A diagnostic model based on bioinformatics and machine learning to differentiate bipolar disorder from schizophrenia and major depressive disorder

Schizophrenia (Heidelb). 2024 Feb 14;10(1):16. doi: 10.1038/s41537-023-00417-1.

Abstract

Bipolar disorder (BD) showed the highest suicide rate of all psychiatric disorders, and its underlying causative genes and effective treatments remain unclear. During diagnosis, BD is often confused with schizophrenia (SC) and major depressive disorder (MDD), due to which patients may receive inadequate or inappropriate treatment, which is detrimental to their prognosis. This study aims to establish a diagnostic model to distinguish BD from SC and MDD in multiple public datasets through bioinformatics and machine learning and to provide new ideas for diagnosing BD in the future. Three brain tissue datasets containing BD, SC, and MDD were chosen from the Gene Expression Omnibus database (GEO), and two peripheral blood datasets were selected for validation.

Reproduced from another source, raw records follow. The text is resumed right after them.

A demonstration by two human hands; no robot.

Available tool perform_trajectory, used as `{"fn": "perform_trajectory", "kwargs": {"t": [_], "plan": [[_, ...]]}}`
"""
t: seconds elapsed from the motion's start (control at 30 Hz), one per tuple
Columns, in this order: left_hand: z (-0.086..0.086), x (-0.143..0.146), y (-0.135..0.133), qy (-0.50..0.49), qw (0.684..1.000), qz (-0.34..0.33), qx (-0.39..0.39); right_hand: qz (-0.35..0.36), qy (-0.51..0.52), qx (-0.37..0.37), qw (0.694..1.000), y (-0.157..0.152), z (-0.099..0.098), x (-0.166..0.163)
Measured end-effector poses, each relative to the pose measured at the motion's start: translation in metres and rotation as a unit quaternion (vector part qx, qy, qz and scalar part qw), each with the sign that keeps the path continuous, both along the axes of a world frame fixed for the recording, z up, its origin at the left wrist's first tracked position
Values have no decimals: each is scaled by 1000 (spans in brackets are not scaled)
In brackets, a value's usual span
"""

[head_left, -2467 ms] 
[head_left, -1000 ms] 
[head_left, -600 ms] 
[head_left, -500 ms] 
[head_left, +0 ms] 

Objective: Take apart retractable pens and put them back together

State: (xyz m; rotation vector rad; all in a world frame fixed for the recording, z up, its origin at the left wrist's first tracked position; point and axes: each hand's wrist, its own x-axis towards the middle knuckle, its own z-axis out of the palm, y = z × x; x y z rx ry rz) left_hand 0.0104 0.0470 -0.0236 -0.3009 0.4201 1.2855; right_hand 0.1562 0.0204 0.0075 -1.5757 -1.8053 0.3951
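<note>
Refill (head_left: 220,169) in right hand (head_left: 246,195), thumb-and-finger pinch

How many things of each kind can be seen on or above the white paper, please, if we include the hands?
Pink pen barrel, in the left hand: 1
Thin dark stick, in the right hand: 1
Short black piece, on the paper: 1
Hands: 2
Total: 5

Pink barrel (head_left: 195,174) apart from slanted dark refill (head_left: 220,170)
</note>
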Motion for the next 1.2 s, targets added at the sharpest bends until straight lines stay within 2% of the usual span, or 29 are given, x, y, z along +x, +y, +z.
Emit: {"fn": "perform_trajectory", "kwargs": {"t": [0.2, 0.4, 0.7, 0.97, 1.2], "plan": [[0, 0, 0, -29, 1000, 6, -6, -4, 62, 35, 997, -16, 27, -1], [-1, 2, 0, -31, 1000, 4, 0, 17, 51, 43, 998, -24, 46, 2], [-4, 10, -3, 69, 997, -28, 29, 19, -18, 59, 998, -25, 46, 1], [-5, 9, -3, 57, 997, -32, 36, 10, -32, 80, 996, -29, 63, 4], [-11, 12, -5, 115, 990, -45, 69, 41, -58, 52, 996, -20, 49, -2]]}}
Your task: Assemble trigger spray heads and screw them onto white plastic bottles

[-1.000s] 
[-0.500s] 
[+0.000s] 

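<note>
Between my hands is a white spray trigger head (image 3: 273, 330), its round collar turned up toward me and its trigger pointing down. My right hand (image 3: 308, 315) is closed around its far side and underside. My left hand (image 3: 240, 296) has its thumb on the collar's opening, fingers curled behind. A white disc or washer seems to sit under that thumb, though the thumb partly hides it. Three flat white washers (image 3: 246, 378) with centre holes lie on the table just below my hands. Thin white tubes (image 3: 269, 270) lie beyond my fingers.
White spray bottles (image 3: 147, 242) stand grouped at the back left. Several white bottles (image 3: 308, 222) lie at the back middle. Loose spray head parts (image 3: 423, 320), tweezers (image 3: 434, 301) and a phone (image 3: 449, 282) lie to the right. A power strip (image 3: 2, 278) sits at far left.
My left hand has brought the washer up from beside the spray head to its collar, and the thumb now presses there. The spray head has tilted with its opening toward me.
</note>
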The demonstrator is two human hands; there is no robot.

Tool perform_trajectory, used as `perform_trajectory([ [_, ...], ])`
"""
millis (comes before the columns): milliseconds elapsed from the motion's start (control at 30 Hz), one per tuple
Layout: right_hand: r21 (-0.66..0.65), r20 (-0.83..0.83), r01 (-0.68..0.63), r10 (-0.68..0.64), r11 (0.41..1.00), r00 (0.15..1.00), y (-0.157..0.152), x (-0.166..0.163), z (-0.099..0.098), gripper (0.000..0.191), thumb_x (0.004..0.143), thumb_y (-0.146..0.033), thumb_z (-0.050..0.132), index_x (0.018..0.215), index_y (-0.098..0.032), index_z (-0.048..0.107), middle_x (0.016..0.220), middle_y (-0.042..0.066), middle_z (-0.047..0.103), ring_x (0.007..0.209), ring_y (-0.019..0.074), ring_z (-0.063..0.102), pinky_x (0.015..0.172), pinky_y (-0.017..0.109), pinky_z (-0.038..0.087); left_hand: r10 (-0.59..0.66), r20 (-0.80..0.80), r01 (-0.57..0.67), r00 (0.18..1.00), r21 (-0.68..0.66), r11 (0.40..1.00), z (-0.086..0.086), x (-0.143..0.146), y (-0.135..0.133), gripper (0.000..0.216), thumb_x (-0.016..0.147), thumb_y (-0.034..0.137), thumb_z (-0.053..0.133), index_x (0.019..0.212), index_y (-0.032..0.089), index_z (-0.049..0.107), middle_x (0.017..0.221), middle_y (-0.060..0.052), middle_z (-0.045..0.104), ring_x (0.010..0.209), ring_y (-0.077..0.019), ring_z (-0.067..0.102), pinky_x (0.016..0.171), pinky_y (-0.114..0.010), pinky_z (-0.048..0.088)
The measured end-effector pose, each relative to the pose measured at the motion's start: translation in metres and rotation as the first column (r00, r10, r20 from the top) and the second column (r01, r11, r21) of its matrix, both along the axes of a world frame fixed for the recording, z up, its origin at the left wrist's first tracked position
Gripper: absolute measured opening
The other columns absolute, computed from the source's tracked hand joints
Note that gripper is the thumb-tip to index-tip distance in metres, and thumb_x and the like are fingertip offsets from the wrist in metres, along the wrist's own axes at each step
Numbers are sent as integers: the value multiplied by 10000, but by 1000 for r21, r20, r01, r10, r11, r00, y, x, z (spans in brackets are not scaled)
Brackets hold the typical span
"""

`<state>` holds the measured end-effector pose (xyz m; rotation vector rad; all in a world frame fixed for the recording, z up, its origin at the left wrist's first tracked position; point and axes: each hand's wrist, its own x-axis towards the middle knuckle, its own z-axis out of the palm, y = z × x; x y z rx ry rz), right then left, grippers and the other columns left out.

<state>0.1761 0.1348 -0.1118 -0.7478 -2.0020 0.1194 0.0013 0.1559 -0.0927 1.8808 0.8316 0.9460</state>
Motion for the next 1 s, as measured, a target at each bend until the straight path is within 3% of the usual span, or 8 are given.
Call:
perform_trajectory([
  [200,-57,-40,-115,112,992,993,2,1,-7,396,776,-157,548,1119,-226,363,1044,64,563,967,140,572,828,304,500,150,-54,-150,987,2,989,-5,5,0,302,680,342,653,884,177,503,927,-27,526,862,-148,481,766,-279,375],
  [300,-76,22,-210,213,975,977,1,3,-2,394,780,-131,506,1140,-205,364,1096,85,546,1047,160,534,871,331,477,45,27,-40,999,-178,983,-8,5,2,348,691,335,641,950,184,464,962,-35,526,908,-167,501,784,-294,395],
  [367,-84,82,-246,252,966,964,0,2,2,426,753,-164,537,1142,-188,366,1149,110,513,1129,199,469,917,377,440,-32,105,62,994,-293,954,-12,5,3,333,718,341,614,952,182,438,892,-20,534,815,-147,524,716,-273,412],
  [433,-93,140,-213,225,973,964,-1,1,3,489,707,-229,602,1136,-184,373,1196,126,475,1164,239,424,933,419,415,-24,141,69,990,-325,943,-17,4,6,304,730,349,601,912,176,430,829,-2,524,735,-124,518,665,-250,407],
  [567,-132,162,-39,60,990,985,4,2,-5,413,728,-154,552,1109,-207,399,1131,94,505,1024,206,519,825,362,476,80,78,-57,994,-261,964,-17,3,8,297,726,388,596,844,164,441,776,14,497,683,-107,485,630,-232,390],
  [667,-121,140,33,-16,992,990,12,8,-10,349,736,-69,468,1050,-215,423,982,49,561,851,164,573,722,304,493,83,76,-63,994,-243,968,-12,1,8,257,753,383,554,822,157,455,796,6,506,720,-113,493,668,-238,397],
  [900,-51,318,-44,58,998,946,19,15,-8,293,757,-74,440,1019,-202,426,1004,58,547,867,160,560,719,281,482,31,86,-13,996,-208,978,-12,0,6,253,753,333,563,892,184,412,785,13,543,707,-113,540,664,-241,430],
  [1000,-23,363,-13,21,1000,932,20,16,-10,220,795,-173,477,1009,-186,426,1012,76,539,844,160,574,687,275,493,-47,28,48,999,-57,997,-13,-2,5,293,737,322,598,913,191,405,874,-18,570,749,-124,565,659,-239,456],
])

Linear Models for Microarray Data (Limma) analysis was carried out to identify differentially expressed genes (DEGs). Functional enrichment analysis and machine learning were utilized to identify. Least absolute shrinkage and selection operator (LASSO) regression was employed for identifying candidate immune-associated central genes, constructing protein-protein interaction networks (PPI), building artificial neural networks (ANN) for validation, and plotting receiver operating characteristic curve (ROC curve) for differentiating BD from SC and MDD and creating immune cell infiltration to study immune cell dysregulation in the three diseases. RBM10 was obtained as a candidate gene to distinguish BD from SC. Five candidate genes (LYPD1, HMBS, HEBP2, SETD3, and ECM2) were obtained to distinguish BD from MDD. The validation was performed by ANN, and ROC curves were plotted for diagnostic value assessment. The outcomes exhibited the prediction model to have a promising diagnostic value. In the immune infiltration analysis, Naive B, Resting NK, and Activated Mast Cells were found to be substantially different between BD and SC. Naive B and Memory B cells were prominently variant between BD and MDD. In this study, RBM10 was found as a candidate gene to distinguish BD from SC; LYPD1, HMBS, HEBP2, SETD3, and ECM2 serve as five candidate genes to distinguish BD from MDD. The results obtained from the ANN network showed that these candidate genes could perfectly distinguish BD from SC and MDD (76.923% and 81.538%, respectively).